と言って、執事見習いの青年は、マリアンの足に緑色の軟膏を塗ってくれ、そこに小さな布を当てると、本職の医師並の巧みさで、その上に包帯を巻いてくれた。


 綺麗に踵を包んでくれて、上手じょうずさにびっくりした。


 手当てが終わると、ファゼルは手際よく使った道具を箱に戻して行った。



 実家の兄やロウジーと、ファゼルとの差はどう生まれたのかと思ってしまう。



「冷やした方がいいと思います。仕事も二、三日休んだ方がいいと思いますよ。」


 マリアンがお礼を言うと、執事見習いの青年は、静かな波の様な声でそう応じた。



  新人の身で、欠勤なんて………



 女中頭のジゼルになんと思われるだろうと思ったが、確かにこの足では満足に働けない。



「…あの、休んだ場合のお給金って…」

「…欠勤した分は、減ると思います。」



  そうよね。



 ちょっとばかり落ち込んでしまった。


 初めて実家を離れて、私用の洗剤類とか文具とか、細々(こまごま)とした物でそれなりに買い揃えたい物があったから、二カ月続けて給金が満額貰えないのは、痛かった。



  でも――――――――――――――――――――



 数日休めるのなら、あの子の面倒を見てあげられる、と気が付いた。



 ファゼルが気遣わしげにこちらを見ている。


 この際だ、と思う。


 とは言え、不安だった。


「……お休みしても、大丈夫でしょうか。」

「わたしからジゼル様に申し上げておきます――――――――――大丈夫だと思いますよ。」



 微笑んで言った青年に、マリアンはびっくりした。



 執事見習いの青年の声や仕草には兎に角落ち着きが合って、彼が大丈夫だと言えば、本当に全て大丈夫そうに思えたのだ。





◇ ◇ ◇ ◇ ◇


 外泊許可を得るのに、マリアンは結局女中頭に会わなければならなかった。



 グラナガン家の女中頭ジゼルは、総白髪でややふくよかな体が堂々としていて、表情は厳しく、ちょっと迫力がある。

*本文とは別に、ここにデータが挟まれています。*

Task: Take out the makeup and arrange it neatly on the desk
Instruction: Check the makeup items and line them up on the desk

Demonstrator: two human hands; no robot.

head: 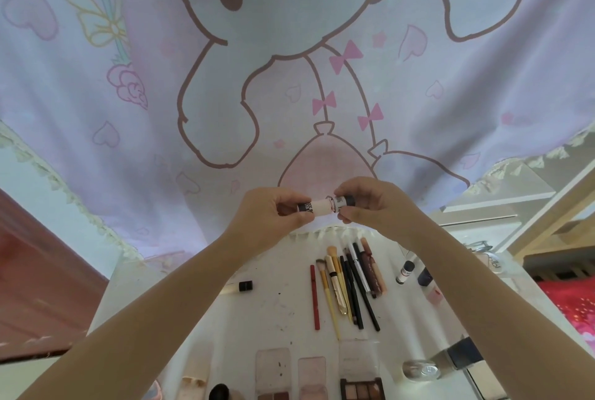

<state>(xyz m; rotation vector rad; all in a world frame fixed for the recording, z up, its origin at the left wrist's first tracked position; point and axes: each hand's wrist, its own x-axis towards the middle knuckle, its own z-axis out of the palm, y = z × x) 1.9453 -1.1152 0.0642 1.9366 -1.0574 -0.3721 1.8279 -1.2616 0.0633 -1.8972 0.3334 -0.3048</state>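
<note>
Both hands raised above the desk (283, 299), in front of the curtain (128, 142). Left hand (273, 216) pinches the dark-capped left end of a small tube (320, 206) between thumb and curled fingers. Right hand (370, 203) pinches the tube's other end, at a white-labelled part with a dark tip. Tube lies level between the two hands, pale pink middle showing in the gap. Whether the right-hand piece is a loosened cap or joined on, cannot tell.

Relative to the desk, tube is up in the air, over the far edge, not touching it.

On the desk, middle: a row of brushes and pencils (347, 287) lying side by side, packed close, tips pointing roughly away. Red pencil (314, 296) just left of that row, slightly apart. Right of the row: small white bottle (404, 272) with dark cap, a dark jar (425, 275) beside it. Left part of desk: a clear tube with black cap (241, 287), lying flat, partly behind the left forearm. Near edge: two pale palettes (273, 370) side by side, an open eyeshadow palette (362, 388) with brown pans right of them, a silvery round compact (420, 369) further right. A dark brush head (219, 392) at the bottom left edge.

No containers clearly seen.
</note>
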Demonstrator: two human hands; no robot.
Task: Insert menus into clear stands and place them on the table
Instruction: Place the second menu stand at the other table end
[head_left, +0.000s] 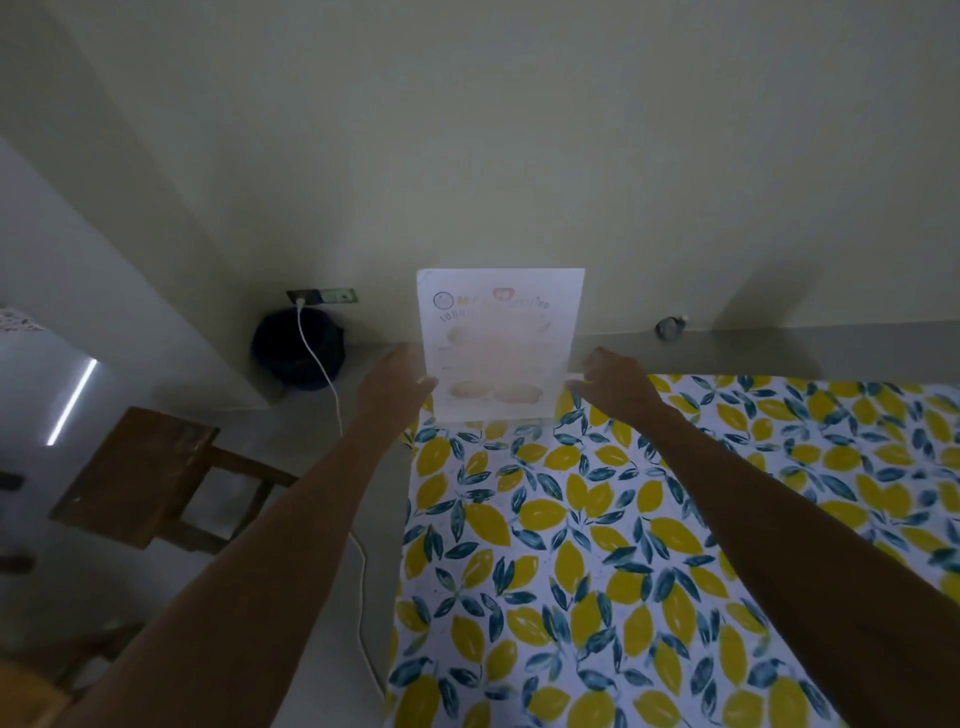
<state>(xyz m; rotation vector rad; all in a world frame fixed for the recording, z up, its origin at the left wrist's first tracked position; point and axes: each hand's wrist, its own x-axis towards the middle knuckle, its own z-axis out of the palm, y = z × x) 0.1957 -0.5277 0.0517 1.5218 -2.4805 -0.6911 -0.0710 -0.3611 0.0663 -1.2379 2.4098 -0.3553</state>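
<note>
Head view: menu (500, 340) stands upright in its clear stand (496, 410) at the far left corner of the desk (623, 545), which carries a lemon-print cloth, close to the wall (519, 156). Left hand (397, 382) and right hand (615, 382) flank the stand's lower edges, fingers spread and loosely curled, fingertips at or just off the sides; actual contact cannot be told. Left of the desk: wooden chair (140, 478), dark bin (297, 347), white cable (332, 395).

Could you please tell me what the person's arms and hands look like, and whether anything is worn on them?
Both forearms are bare up to the bottom edge of the picture: no sleeves show. The left hand and right hand wear no gloves, and no watch, bracelet or ring is visible, though the dim, soft picture could hide small items.
</note>
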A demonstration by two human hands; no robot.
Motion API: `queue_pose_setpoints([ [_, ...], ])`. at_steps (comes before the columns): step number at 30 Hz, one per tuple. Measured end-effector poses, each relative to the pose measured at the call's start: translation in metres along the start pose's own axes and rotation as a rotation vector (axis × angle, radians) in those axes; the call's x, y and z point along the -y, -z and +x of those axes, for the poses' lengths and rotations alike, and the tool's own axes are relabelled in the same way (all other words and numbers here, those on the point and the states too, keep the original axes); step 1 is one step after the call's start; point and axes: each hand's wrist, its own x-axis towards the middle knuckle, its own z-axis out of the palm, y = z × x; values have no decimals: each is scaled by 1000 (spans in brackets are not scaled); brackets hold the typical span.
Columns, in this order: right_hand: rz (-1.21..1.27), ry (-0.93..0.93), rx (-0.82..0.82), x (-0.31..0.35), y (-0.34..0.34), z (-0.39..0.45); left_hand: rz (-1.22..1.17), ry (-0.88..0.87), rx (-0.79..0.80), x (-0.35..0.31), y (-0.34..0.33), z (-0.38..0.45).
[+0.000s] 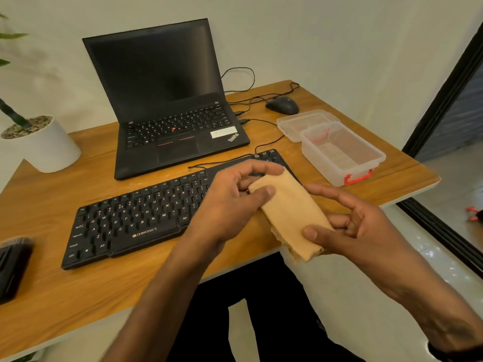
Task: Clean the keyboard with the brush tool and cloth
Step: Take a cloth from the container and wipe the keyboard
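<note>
A black wired keyboard (136,218) lies slanted on the wooden table (78,288), its right end hidden behind my hands. A folded tan cloth (290,215) is held above the keyboard's right end and the table's front edge. My left hand (230,205) pinches the cloth's upper end between thumb and fingers. My right hand (347,228) grips its lower end with the thumb on top, the other fingers spread behind. A dark, blurred object (13,265) sits at the left edge; whether it is the brush I cannot tell.
An open black laptop (167,100) stands behind the keyboard. A clear plastic box with red clips (342,155) and its lid (303,124) sit at the right, a black mouse (282,105) behind them. A white plant pot (44,145) stands at the left.
</note>
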Motion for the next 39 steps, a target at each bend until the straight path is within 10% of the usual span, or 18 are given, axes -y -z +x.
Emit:
queue_pose_setpoints([
  [18, -835, 305, -575, 53, 96, 73, 458, -468, -239, -72, -71, 168],
  [39, -1613, -59, -290, 30, 67, 88, 1145, -362, -44, -15, -93, 210],
])
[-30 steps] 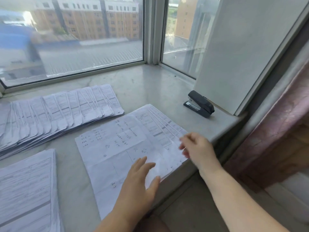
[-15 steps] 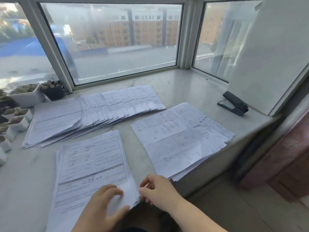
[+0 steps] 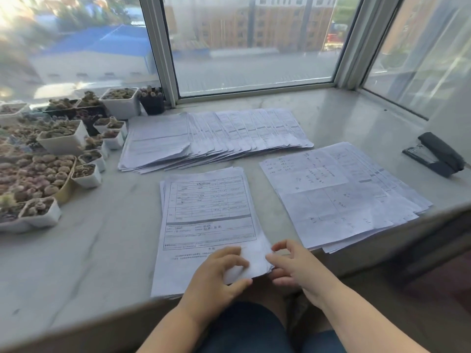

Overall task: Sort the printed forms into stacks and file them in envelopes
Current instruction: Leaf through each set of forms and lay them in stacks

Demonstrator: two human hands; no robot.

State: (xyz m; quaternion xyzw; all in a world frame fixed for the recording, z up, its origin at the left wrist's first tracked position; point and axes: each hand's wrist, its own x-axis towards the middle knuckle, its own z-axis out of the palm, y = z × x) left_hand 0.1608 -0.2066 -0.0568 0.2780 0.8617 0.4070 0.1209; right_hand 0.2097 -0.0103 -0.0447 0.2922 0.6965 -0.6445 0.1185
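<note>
A stack of printed forms [image 3: 206,212] lies on the marble sill [image 3: 102,250] right in front of me. My left hand [image 3: 216,273] rests on its near right corner and pinches the top sheets between curled fingers and thumb. My right hand [image 3: 293,266] is beside that corner, fingertips touching the stack's edge, thumb and fingers spread. A long fanned row of forms [image 3: 229,133] lies further back. A second fanned stack with handwritten sheets [image 3: 331,194] lies to the right, reaching the sill's edge. No envelope is in view.
A black stapler [image 3: 435,154] sits at the far right of the sill. Several small white pots of succulents [image 3: 63,138] crowd the left side. Window panes and frames [image 3: 163,59] close off the back. My knees are below the sill's front edge.
My view swung left from the right-hand stack to the near stack. Both hands left the handwritten sheets and came to the near stack's right corner.
</note>
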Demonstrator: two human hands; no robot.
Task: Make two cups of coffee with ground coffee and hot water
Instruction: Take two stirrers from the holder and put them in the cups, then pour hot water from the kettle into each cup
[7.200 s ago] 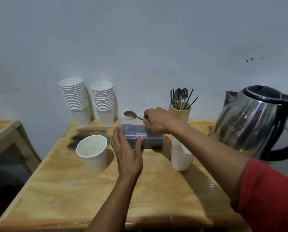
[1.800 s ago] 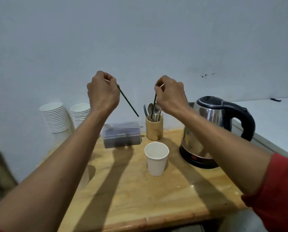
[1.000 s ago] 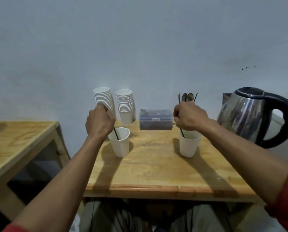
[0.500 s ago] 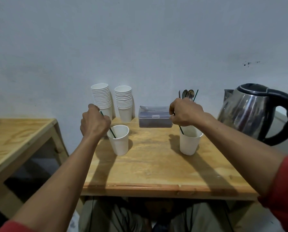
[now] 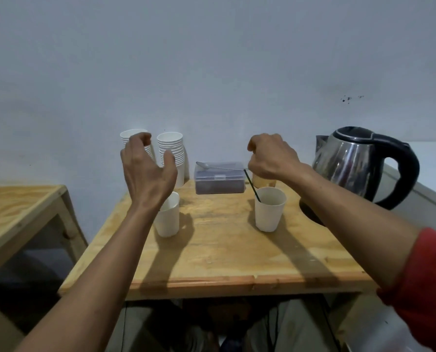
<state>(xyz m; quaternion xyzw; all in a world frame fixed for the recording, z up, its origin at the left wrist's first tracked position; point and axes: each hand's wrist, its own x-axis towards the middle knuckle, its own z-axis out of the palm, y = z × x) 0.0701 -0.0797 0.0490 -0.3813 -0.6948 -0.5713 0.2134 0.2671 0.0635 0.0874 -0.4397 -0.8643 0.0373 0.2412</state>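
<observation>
Two white paper cups stand on the wooden table (image 5: 224, 252). My left hand (image 5: 148, 174) hovers above the left cup (image 5: 170, 221) with its fingers spread and nothing in them; my wrist hides part of that cup's mouth. My right hand (image 5: 270, 158) pinches a thin dark stirrer (image 5: 252, 187) whose lower end dips into the right cup (image 5: 270, 210). A clear lidded box of ground coffee (image 5: 220, 180) sits at the back between my hands, with a metal spoon (image 5: 206, 165) lying on its lid. The steel kettle (image 5: 351, 161) stands at the right.
Two stacks of white paper cups (image 5: 172, 148) stand against the wall behind my left hand. A wooden utensil holder (image 5: 258, 183) is mostly hidden behind my right hand. A second wooden table (image 5: 16, 207) is at the left, with a gap between the two.
My left hand has let go of its stirrer, opened and lifted above the left cup. My right hand keeps its stirrer in the right cup.
</observation>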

 女中頭の部屋を訪ねたマリアンは、おそるおそる「迷子を保護している」事情を上司に話した。

 だが話が面倒になりそうな気がして、柄の悪い男達のことについては告げなかった。



 仕事を休む様な怪我をしているのに外泊許可を求めるなんて、いい顔はされないかもしれない。


 マリアンの欠勤については既に了承していたらしいジゼルは、書斎机の向こうで、少しの間難しい顔をしていた。



 マリアンは緊張して女中頭の言葉を待った。



 数秒のあと、意外にもあっさりと、女中頭は頷いてくれた。


「分かりました。」


そしてジゼルは付け加えた。


「ロウジーはフロウラング(ここ)が地元なので、助けてくれる知人ひともいると思いますが………。手に余る様になった時は、知らせる様に。」



 女中頭のいかめしいの中に、温かい色が見えた。



 初めて実家を遠く離れて、どこか張り詰め続けていた娘は、この時、心がふわりと柔らかくなるのを感じた。




 自分は勤め先に恵まれたのかもしれない。






◇ ◇ ◇ ◇ ◇



 とは言え、この足であそこまで戻るのは、なかなかきつい。


 私服に着替え、二、三日宿泊出来るだけの荷物を持って、使用人の通用口までやって来たマリアンは、出口の前で立ち止まった。



 この期に及んで、躊躇ためらってしまっている。



 ファゼルが塗ってくれた薬が効いていて、足はかなり楽にはなっている。



  せっかく改善してるのに、台無しにしてしまうかしら。



 でも、狂暴そうな男達に追われている母子おやこにどんな事情があるのかは分からないけれど、最初にルイを助けてしまった自分には、ルイの世話をする責任があると思う。ロウジーに押し付けてはおけなかった。



「マリアン?」



 声を掛けられて、どきりとしてマリアンは振り返った。


 何か、悪さをしている所を見つかった子供みたいな気持ちになった。



 黒髪の執事見習いが、目を丸々と見開いてマリアンを見ていた。